* EXERCISE REQUIREMENTS
Your answer should be the exact lines of the data below from the one containing "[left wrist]" through the one containing "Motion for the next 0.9"; please include nothing else.

(RECORDS SHOWN Opens)

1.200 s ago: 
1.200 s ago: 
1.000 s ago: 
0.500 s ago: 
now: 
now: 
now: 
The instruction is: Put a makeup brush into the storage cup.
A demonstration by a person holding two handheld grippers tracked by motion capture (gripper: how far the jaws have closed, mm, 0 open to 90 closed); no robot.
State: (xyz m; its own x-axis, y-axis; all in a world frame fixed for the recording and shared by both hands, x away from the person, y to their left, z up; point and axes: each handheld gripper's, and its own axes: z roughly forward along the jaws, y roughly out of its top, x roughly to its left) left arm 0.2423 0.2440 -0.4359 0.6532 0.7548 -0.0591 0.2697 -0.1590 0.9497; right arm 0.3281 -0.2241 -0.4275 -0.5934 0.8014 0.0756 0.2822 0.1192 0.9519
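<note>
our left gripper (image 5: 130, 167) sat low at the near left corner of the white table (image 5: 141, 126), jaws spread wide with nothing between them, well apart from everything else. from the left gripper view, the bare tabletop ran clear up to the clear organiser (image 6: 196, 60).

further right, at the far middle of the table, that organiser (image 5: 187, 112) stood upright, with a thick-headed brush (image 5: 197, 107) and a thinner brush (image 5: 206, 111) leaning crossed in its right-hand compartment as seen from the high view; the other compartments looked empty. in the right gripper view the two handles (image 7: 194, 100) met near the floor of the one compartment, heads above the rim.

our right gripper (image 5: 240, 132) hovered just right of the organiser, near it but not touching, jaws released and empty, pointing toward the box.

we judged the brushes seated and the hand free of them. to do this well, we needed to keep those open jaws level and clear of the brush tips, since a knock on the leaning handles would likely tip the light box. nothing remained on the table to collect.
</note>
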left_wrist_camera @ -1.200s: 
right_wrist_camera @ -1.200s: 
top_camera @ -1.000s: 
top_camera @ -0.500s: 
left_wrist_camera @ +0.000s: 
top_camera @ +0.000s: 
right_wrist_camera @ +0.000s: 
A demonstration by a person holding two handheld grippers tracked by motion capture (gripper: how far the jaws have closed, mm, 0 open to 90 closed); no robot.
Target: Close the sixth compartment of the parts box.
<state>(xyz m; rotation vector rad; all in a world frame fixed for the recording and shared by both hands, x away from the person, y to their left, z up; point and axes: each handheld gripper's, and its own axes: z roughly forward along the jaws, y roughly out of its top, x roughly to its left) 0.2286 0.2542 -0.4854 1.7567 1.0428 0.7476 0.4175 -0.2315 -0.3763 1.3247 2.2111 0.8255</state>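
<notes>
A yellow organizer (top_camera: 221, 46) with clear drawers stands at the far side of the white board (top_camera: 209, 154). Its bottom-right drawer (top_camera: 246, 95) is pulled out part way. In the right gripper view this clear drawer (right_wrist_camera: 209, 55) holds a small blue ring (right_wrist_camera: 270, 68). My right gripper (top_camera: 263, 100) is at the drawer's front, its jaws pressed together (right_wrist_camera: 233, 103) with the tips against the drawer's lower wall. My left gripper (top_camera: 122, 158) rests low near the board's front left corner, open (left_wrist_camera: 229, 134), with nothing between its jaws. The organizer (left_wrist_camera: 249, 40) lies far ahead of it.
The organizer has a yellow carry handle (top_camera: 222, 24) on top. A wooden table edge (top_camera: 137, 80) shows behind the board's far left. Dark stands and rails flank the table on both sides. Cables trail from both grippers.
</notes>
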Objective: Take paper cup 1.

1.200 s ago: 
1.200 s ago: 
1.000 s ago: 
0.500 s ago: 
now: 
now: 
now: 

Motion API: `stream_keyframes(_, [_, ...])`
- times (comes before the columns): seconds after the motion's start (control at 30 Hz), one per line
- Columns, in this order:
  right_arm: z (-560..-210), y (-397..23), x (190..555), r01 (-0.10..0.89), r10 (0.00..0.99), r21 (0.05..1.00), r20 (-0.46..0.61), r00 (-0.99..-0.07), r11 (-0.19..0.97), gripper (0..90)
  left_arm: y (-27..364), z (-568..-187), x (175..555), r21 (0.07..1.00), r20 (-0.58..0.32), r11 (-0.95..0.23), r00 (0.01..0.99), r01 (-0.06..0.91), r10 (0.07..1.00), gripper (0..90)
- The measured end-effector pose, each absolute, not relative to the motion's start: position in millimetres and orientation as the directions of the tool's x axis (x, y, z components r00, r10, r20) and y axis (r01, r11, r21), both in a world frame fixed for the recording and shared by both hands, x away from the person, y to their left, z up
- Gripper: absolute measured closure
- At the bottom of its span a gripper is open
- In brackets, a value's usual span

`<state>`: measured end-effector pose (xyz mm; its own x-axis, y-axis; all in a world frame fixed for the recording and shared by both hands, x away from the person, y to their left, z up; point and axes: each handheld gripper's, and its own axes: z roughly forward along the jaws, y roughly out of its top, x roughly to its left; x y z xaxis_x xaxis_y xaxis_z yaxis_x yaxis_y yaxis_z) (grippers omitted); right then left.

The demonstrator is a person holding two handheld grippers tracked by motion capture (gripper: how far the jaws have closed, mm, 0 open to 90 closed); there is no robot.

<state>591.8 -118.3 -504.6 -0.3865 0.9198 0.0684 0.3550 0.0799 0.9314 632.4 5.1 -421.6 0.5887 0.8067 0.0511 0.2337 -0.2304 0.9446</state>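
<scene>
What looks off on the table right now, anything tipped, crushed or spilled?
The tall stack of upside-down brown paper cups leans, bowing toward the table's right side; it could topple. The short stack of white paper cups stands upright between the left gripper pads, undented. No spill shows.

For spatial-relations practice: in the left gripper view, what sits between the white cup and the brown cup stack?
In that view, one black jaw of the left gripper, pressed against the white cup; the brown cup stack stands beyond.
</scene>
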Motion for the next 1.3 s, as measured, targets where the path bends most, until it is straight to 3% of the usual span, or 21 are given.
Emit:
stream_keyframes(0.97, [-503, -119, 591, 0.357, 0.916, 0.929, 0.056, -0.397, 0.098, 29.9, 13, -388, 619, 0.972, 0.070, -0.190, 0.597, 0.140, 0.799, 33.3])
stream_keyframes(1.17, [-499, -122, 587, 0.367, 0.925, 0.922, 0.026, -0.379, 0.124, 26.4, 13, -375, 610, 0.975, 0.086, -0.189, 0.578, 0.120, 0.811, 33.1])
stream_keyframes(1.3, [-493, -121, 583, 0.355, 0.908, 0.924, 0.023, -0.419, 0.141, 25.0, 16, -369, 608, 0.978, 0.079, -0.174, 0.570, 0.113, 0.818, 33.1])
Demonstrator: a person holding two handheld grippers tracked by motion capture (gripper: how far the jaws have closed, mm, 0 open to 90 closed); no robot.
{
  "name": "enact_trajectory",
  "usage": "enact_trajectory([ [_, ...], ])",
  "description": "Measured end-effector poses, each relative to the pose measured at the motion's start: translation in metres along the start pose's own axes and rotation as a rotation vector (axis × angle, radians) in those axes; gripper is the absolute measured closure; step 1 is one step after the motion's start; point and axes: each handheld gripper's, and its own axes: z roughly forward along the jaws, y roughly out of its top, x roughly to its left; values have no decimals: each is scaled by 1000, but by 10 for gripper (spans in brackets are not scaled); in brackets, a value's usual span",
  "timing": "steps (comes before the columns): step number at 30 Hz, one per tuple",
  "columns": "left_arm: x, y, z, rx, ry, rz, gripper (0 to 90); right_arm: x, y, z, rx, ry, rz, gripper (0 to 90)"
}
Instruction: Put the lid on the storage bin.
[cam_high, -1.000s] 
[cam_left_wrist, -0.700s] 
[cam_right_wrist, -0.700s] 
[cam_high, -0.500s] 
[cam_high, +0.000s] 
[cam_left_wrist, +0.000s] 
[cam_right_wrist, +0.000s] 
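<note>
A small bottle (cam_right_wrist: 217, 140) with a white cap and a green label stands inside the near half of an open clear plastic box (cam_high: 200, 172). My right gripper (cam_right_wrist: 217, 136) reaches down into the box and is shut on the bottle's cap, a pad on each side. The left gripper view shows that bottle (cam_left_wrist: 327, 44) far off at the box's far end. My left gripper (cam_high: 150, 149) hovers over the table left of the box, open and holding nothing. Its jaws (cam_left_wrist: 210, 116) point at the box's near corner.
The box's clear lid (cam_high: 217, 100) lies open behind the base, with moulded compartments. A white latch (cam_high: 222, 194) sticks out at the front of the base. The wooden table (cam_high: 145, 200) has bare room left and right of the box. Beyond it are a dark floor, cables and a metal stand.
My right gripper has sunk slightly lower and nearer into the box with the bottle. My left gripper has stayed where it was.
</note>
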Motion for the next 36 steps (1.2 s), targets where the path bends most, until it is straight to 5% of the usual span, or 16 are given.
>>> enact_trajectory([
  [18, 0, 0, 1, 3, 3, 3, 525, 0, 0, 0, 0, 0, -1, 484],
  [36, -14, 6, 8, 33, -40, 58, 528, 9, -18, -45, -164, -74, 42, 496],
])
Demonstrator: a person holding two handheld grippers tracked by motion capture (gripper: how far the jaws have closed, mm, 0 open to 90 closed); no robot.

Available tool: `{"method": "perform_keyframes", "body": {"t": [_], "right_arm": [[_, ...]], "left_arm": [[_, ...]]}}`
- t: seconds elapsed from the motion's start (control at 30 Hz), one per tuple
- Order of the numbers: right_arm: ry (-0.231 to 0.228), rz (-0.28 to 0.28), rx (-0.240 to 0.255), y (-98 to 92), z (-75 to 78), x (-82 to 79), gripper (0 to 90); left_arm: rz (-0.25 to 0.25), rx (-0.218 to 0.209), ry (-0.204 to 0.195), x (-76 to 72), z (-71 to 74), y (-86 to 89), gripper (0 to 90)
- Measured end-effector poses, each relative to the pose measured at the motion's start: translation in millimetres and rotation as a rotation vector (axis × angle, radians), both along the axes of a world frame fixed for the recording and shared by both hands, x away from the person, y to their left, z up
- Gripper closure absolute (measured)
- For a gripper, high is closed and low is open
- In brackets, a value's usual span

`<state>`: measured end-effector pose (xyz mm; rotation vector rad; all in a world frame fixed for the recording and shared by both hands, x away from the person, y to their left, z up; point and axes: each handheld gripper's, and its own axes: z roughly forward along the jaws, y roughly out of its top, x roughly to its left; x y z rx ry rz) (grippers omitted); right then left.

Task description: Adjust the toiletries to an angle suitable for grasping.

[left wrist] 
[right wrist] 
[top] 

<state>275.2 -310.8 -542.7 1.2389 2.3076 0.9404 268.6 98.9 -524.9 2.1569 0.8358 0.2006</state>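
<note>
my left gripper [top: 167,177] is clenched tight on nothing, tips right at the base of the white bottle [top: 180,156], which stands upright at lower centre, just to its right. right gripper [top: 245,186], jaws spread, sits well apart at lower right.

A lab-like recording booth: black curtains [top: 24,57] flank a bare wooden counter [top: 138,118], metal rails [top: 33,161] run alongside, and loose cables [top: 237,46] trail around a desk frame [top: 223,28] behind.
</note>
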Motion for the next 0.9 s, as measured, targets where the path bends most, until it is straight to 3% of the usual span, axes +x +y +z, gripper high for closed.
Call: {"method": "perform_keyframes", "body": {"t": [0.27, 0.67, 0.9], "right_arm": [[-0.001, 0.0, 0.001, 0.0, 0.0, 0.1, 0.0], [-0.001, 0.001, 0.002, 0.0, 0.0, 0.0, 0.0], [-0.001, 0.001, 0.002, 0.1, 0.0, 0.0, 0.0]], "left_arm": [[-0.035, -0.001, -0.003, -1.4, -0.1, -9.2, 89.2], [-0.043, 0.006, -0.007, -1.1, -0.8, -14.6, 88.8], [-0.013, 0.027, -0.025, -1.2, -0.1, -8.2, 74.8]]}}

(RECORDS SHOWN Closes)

* REPLY TO THE EXERCISE
[left wrist] 
[right wrist] 
[top] 

<state>275.2 -310.8 -542.7 1.2389 2.3076 0.9404 268.6 98.9 -524.9 2.1569 0.8358 0.2006</state>
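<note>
my left gripper [top: 167,177] is clenched tight on nothing, tips right at the base of the white bottle [top: 180,156], which stands upright at lower centre, just to its right. right gripper [top: 245,186], jaws spread, sits well apart at lower right.

A lab-like recording booth: black curtains [top: 24,57] flank a bare wooden counter [top: 138,118], metal rails [top: 33,161] run alongside, and loose cables [top: 237,46] trail around a desk frame [top: 223,28] behind.
</note>
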Motion for the next 0.9 s, as measured, targets where the path bends most, until it is straight to 3% of the usual span, axes +x +y +z, gripper high for closed.

This exercise requires nothing further.